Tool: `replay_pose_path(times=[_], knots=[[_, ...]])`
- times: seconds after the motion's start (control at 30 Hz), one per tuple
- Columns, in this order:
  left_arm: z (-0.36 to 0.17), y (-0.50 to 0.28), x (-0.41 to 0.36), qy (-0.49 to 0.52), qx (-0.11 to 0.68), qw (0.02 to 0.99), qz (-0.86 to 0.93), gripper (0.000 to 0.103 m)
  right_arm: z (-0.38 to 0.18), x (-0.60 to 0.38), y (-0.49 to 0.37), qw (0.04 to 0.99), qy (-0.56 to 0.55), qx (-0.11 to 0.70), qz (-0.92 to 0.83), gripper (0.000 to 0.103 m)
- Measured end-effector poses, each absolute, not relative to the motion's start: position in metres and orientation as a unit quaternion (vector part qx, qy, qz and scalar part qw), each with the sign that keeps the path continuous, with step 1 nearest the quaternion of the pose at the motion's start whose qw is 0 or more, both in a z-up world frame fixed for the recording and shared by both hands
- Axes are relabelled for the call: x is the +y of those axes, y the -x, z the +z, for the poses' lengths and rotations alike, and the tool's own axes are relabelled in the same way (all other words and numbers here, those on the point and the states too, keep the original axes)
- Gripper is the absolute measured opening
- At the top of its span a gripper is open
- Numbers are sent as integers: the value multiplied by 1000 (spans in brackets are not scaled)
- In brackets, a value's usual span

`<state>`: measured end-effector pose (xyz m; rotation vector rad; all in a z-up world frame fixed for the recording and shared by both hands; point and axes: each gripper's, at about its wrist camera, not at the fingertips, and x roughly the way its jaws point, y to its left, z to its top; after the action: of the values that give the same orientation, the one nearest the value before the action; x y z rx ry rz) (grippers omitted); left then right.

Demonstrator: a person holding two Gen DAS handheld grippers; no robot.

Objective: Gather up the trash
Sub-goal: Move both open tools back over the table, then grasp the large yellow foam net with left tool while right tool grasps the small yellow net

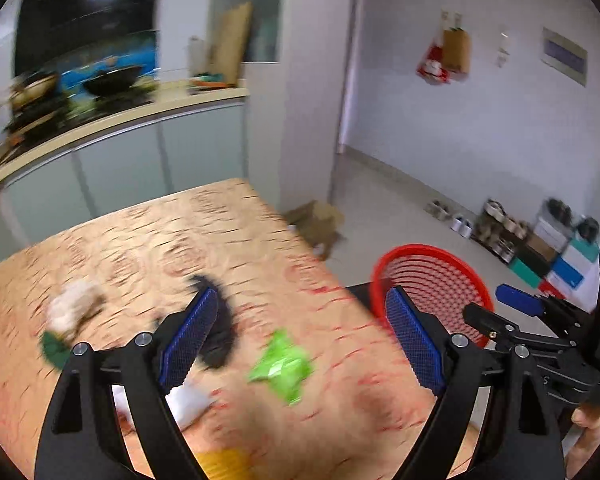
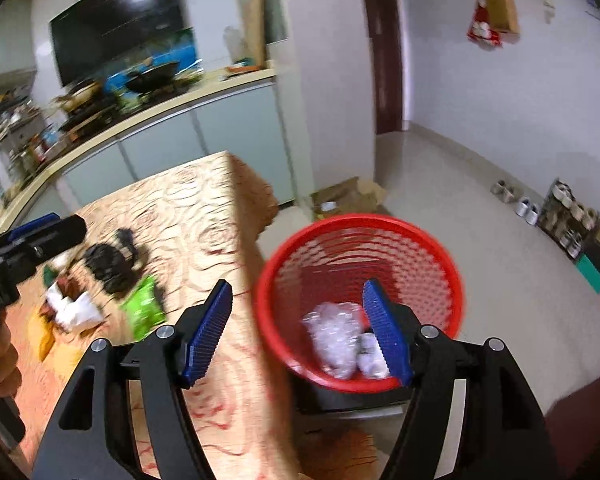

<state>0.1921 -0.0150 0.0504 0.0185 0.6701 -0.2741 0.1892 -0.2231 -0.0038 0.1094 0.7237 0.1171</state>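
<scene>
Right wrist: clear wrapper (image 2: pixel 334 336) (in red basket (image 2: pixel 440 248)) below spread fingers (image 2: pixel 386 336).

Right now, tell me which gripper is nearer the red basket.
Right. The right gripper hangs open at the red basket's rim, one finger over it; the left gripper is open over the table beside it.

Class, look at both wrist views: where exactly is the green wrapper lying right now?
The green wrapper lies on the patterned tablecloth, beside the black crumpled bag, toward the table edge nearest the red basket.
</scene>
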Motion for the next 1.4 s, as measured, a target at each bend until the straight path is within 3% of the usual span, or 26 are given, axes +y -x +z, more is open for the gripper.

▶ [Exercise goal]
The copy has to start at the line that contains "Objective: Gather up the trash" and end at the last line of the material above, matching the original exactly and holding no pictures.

▶ [Exercise result]
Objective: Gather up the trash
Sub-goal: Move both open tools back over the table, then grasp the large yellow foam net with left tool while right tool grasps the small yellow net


<state>0.1921 -0.0150 0.0504 0.0185 0.6701 -0.2741 0.1892 -0.2231 -0.0038 0.1094 0.7237 0.1171</state>
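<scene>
Right wrist: clear wrapper (image 2: pixel 334 336) (in red basket (image 2: pixel 440 248)) below spread fingers (image 2: pixel 386 336).

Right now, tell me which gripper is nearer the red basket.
Right. The right gripper hangs open at the red basket's rim, one finger over it; the left gripper is open over the table beside it.

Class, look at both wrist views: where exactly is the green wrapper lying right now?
The green wrapper lies on the patterned tablecloth, beside the black crumpled bag, toward the table edge nearest the red basket.
</scene>
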Motion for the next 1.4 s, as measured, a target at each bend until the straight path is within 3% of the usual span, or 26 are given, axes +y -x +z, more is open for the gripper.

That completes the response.